Так и получилось, что в девять лет, на десятом году жизни, я впервые оказался в городе, который пронизал собою всю мою жизнь и который я очень люблю. Лондону свойственны романтика и историческое величие. Парижу – несравненная красота и атмосфера порочного аристократизма. У Вены двоякий дух – горько-сладкий, чарующий. Но Торонто – плоскостопый, дышащий ртом честолюбивый Торонто – занял в моем сердце особое место, как любимый человек, которого чуточку стыдишься, но перестать любить не можешь. Мне повезло, что первый раз я попал в Торонто весной, когда деревья окутались зеленой дымкой, ибо это город деревьев и они круглый год составляют его главную красоту. Если Торонто когда-либо потеряет свои деревья, он уподобится облысевшей женщине.
Мы остановились в отеле «Король Эдуард». Пока родители проводили целые дни в универмаге Итона, выбирая обои и драпировки, я сидел в библиотечной комнате, где за мной присматривали разные служащие гостиницы. Но я и не собирался шалить: библиотека была укомплектована обычной для отелей безликой смесью книг, но кто-то добавил к ней высокий шкаф с выпусками «Иллюстрированных лондонских новостей» за много лет, вплоть до восьмидесятых и девяностых годов прошлого века. Эти журналы я разглядывал в каком-то трансе, и у меня сложилось совершенно ошибочное представление о внешнем виде британской столицы и ее жителях. Лучше всего были иллюстрированные отчеты о премьерах многих опер Гилберта и Салливена – мне казалось, что они написаны вчера. Родители сводили меня в театр – в «Принцессу» на Кинг-стрит. Его давно снесли, чтобы проложить Юниверсити-авеню. Постановка, которую мы смотрели, называлась «Мадемуазель модистка», а главную роль играла Фрицци Шефф. Первые шевеления мальчишеской похоти я испытал, глядя на ее стройные ноги. Я впервые побывал в театре, и по сей день даже самая истерическая пьеса об унижениях и несправедливости, с самыми бездарными актерами, обладает для меня определенной притягательностью: я всегда надеюсь, что мелькнет красивая нога и развеет тьму.
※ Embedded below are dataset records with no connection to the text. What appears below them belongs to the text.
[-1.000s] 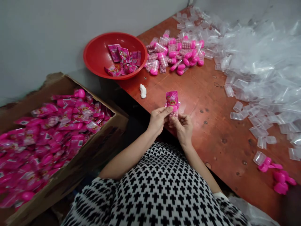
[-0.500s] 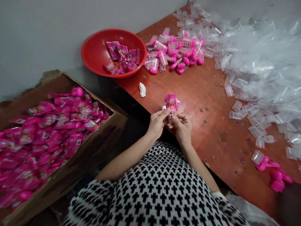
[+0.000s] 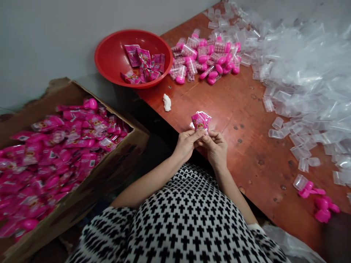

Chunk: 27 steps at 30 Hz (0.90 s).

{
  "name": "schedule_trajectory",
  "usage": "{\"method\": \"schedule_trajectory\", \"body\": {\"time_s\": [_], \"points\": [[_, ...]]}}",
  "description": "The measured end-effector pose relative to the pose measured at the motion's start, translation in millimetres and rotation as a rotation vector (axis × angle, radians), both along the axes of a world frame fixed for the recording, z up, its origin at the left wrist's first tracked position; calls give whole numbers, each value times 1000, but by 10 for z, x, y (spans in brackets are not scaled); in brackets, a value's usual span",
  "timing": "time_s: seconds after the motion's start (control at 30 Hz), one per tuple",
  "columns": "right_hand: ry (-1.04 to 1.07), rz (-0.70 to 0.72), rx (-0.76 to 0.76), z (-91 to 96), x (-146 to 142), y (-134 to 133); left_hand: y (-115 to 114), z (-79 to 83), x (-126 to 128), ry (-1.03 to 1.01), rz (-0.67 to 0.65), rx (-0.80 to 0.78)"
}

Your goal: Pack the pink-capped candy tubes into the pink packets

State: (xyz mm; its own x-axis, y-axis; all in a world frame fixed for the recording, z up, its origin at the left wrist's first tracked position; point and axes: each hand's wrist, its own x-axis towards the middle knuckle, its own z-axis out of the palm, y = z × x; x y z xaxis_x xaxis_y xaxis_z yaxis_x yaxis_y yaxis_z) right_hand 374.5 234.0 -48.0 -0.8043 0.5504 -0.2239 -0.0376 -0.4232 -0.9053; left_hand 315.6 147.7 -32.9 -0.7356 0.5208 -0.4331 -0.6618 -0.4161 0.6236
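Just over the table's front edge, a small pink printed packet (image 3: 200, 120) stands up between my two hands, its shiny silvery lining showing at the sides. My left hand (image 3: 188, 144) pinches its lower end between thumb and fingers. From the other side my right hand (image 3: 217, 148) is closed on the same end, its thumb close to the left thumb. Fingers cover the bottom of the packet, so what lies there cannot be seen. A crumpled white scrap (image 3: 166, 102) lies on the table beyond my left hand.
A red bowl (image 3: 109, 69) with several pink packets stands at the table's corner. Pink-capped candy tubes (image 3: 204, 58) are heaped beside it. Clear plastic tubes (image 3: 296, 80) cover the right side. Pink plastic pieces (image 3: 323, 208) lie lower right. A carton (image 3: 131, 146) of pink packs stands left.
The packet's upper part now looks folded and shorter. My fingers have come closer together over the lower end, hiding the pink beads that showed there.
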Motion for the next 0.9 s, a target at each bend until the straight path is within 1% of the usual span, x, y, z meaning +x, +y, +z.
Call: {"method": "schedule_trajectory", "body": {"time_s": [0.07, 0.13, 0.2, 0.23, 0.27, 0.3, 0.33, 0.4, 0.43, 0.47, 0.5, 0.53, 0.57, 0.6, 0.63, 0.67, 0.73, 0.8, 0.83, 0.9], "points": [[-13, 21, 14, 20, -55, 28, -21, 2, 2, 12, -22, 14], [-32, 94, 38, 52, -117, 31, -98, -6, -15, 18, -68, 31], [-46, 206, 65, 92, -176, 2, -257, -6, -48, 18, -119, 35], [-48, 264, 77, 114, -202, -20, -372, 2, -74, 26, -112, 31], [-49, 313, 88, 136, -222, -42, -509, 14, -109, 46, -68, 24], [-47, 345, 98, 157, -236, -59, -661, 31, -153, 79, 26, 13], [-43, 355, 111, 176, -242, -66, -817, 47, -206, 124, 162, 8], [-41, 322, 146, 203, -232, -37, -1089, 61, -327, 220, 500, -55], [-43, 292, 168, 210, -218, 0, -1174, 51, -385, 259, 609, -102], [-49, 261, 190, 211, -200, 49, -1208, 27, -433, 294, 646, -156], [-63, 233, 211, 209, -181, 108, -1185, -12, -470, 337, 619, -218], [-84, 209, 229, 205, -161, 171, -1107, -61, -495, 406, 546, -289], [-107, 188, 244, 198, -142, 234, -981, -117, -510, 515, 445, -366], [-129, 170, 257, 190, -124, 294, -820, -174, -520, 665, 344, -454], [-149, 157, 269, 182, -106, 347, -640, -230, -529, 847, 207, -544], [-165, 153, 279, 172, -90, 392, -457, -281, -539, 1013, 118, -618], [-181, 159, 294, 151, -57, 458, -142, -364, -566, 1225, -12, -746], [-196, 177, 309, 132, -27, 501, 55, -423, -596, 1324, -117, -832], [-201, 186, 316, 126, -16, 518, 107, -443, -608, 1344, -147, -857], [-210, 195, 327, 120, -6, 550, 139, -467, -621, 1350, -157, -870]]}}
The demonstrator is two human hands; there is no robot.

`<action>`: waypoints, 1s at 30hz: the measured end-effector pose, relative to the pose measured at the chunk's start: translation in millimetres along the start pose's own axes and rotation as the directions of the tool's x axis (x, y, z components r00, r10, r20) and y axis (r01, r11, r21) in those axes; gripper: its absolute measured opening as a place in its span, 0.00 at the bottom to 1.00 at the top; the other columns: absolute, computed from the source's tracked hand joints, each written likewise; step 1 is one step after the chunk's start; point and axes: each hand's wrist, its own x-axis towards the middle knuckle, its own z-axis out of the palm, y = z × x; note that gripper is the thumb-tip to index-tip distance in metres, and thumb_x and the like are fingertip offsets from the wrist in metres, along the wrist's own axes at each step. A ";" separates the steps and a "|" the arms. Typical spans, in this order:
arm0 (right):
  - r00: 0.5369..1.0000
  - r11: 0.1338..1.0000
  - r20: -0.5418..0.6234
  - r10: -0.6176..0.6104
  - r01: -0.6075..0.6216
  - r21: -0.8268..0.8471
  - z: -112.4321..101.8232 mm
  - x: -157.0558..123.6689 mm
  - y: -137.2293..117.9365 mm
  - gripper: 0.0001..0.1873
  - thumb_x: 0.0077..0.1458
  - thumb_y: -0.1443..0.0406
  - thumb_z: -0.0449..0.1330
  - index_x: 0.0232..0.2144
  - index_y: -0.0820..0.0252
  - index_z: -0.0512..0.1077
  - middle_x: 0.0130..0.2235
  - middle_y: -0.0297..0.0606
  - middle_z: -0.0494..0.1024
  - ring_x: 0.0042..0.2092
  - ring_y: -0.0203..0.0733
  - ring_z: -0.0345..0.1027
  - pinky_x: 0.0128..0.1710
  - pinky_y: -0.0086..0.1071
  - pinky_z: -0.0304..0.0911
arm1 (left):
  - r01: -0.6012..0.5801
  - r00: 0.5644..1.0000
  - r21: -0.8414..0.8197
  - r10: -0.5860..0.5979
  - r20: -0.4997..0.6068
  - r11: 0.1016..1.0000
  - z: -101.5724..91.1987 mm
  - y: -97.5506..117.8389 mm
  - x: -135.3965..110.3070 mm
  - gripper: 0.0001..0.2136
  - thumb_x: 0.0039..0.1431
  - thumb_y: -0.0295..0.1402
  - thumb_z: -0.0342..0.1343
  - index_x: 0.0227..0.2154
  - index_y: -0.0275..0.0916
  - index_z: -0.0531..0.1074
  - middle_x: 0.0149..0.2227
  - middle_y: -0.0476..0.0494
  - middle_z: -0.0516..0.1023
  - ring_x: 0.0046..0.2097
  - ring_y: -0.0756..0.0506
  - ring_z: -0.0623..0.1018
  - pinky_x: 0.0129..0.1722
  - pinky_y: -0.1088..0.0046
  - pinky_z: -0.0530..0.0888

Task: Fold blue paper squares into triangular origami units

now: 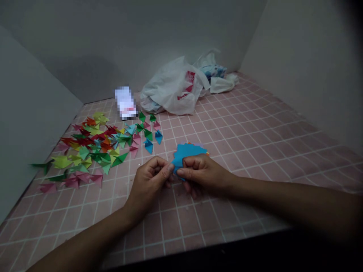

Но самой важной частью в этом наскоке на цивилизацию был визит к известному врачу, доктору Джеймсу Роббу, который должен был меня всесторонне осмотреть и вынести вердикт о моем состоянии. Доктор осматривал меня долго, и теперь я понимаю, что он был внимательным и искусным диагностом. Но не очень хорошим психологом, потому что, прослушав, пощупав и простукав меня, он объявил результат моим родителям, когда я все еще присутствовал в кабинете, стоя рядом со стулом матери. Доктор сказал, что я «слабенький» и обращаться со мной следует соответственно; скарлатина оставила мне на память подозрительные шумы в сердце и значительную потерю слуха в левом ухе. В общем-то, я легко отделался после ужасной и коварной болезни, но мне ни в коем случае не следует переутомляться.